Personal injury court absolves landlord in claim that failure to maintain property exacerbated tenant’s asthma
A personal injury sheriff has dismissed an action by a tenant alleging that damp and mould in her rental property triggered her asymptomatic asthma after finding that no evidence had been led supporting her claim that the landlord’s failure to maintain the property had resulted in her condition.
Pursuer Emma Macfarlane, who rented a property in Paisley from defender Iain Kennedy with her partner in 2023, brought a case under the Occupiers Liability (Scotland) Act 1960, with quantum agreed at £2,500. The defender denied liability and advanced an alternative argument of contributory negligence based on the pursuer’s failure to adequately ventilate the property.
The case was heard by Sheriff Charles Walls in the All-Scotland Personal Injury Court, with Shields, solicitor advocate, appearing for the pursuer and Berlow-Jackson, solicitor, for the defender.
Unusual structure
The pursuer and her partner Lewis Mehaffey moved into the let property, which was located on the ground floor of a building and had gas central heating, in January 2023. At the beginning of that October, she notified the defender of mould on the study wall, and he attended the property to clean a blocked gutter which he thought was the source of the damp. However, issues with mould continued and by November the pursuer had been given inhalers to help with her asthmatic symptoms.
An expert witness was led for the pursuer, Mr Donnachie, who had been instructed to prepare a damp report on the property. On a visit to the property in December 2023, he used a device to measure damp but produced photographs of the meter in position rather than records of the readings. A survey of the property was also instructed by the defender, whose witness Mr Stewart identified no signs or symptoms of dampness. He stated that the unusual structure of the property, which involved use of metal rather than wood in certain wall and sub-floor areas, meant it was not possible for the property to develop rising damp.
The defender, who had worked in the building trade for over 40 years and was himself qualified to assess issues with rot, said that he had taken steps to improve ventilation in the roof area because the pursuer had not been properly heating or ventilating the house. Mr Stewart further noted a ventilation issue at the subfloor southwest corner of the property which might explain elevated moisture levels that required ongoing monitoring.
The defender and Mr Stewart both believed the dampness issues alleged to have been experienced by the pursuer would have been caused by inadequate use of heating and ventilation. Evidence was also given by the current tenant of the property, Ms McMillan, who said that she had had no issues with damp or mould since moving into the property.
A lack of evidence
In his decision, Sheriff Walls said of the pursuer’s evidence: “I found all the factual witnesses to be generally credible and reliable. However, I do think that the pursuer and Mr Mehaffey overplayed to some extent, the steps they took to ventilate the property, particularly in view of the position which is that the subsequent tenant has not had any issues with dampness or mould, and the lack of evidence to demonstrate that there has been any structural work done to the property since the pursuer left.”
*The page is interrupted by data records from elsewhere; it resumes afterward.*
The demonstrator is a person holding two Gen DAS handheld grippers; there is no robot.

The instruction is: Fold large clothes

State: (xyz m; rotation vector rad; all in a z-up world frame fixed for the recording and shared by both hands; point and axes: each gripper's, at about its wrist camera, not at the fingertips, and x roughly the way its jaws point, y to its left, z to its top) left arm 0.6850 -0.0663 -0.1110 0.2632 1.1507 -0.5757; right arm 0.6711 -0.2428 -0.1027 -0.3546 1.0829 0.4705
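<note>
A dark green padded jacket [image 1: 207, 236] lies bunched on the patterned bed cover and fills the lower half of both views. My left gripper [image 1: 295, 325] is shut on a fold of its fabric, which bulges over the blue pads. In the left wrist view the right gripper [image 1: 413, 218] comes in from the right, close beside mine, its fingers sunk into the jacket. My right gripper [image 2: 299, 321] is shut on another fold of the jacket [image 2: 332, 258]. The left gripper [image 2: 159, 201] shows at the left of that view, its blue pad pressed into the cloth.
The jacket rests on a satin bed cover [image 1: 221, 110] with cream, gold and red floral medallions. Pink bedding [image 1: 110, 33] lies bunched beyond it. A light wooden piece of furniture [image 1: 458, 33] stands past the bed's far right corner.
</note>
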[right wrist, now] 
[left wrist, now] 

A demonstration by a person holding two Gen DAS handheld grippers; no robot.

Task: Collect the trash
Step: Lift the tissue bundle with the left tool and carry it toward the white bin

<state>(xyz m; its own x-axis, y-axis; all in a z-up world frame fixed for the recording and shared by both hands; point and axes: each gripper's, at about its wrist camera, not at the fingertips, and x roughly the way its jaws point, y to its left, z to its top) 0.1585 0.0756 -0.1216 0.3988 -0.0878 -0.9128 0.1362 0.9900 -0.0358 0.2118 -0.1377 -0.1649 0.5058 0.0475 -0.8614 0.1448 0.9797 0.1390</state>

He added on the expert evidence: “I prefer Mr Stewart’s evidence on the structure of the property, including the significance of the use of metal in the walls and subfloor area and the existence of a Damp Proof Membrane. Mr Donnachie’s report and explanatory drawings proceed on an entirely different basis. I felt he was perhaps overly dogmatic in holding to his original conclusions and using Mr Stewart’s report to support that. Of course, the pursuer’s position is that Mr Stewart’s report is of no relevance as it was prepared after the event. However, leaving all of that aside there is another issue with his evidence which is that he was only asked to offer an opinion based on his findings from his visit on 1 December 2023. He was not asked, and offered no view, on whether there had been dampness or moisture prior to then and if so for how long.”
Considering the effect of this on the pursuer’s case, Sheriff Walls said: “The primary problem for the pursuer is a lack of evidence I can accept in relation to the existence of damp of the sort referred in the pleadings and Mr Donnachie’s reports; the cause of the moisture and mould; and a causal link with any alleged breach of duty on the part of the defender. The pursuer’s case is that the defender ought to have instructed an independent report once the problem emerged. Leaving aside that this is not pled, the averment is that the defender himself ought to have carried out an inspection, that is the beginning and end of the pursuer’s case.”
He concluded: “As I prefer the evidence of the defender in relation to the rising damp and wet rot allegations, I can infer that any such report would not have identified these as a cause of the moisture. That leaves the question of inadequate ventilation, but other than in relation to the bathroom fan, the pursuer has led no evidence on what the defects in ventilation were or what steps ought to have been taken by the defender, in the exercise of reasonable care, to improve ventilation. There is no evidence therefore to point to what such a report may have found or recommended. The 1960 Act does not impose strict liability and it is not enough for the pursuer to point to the existence of moisture and mould to establish liability.”
Decree of absolvitor was therefore pronounced in favour of the defender.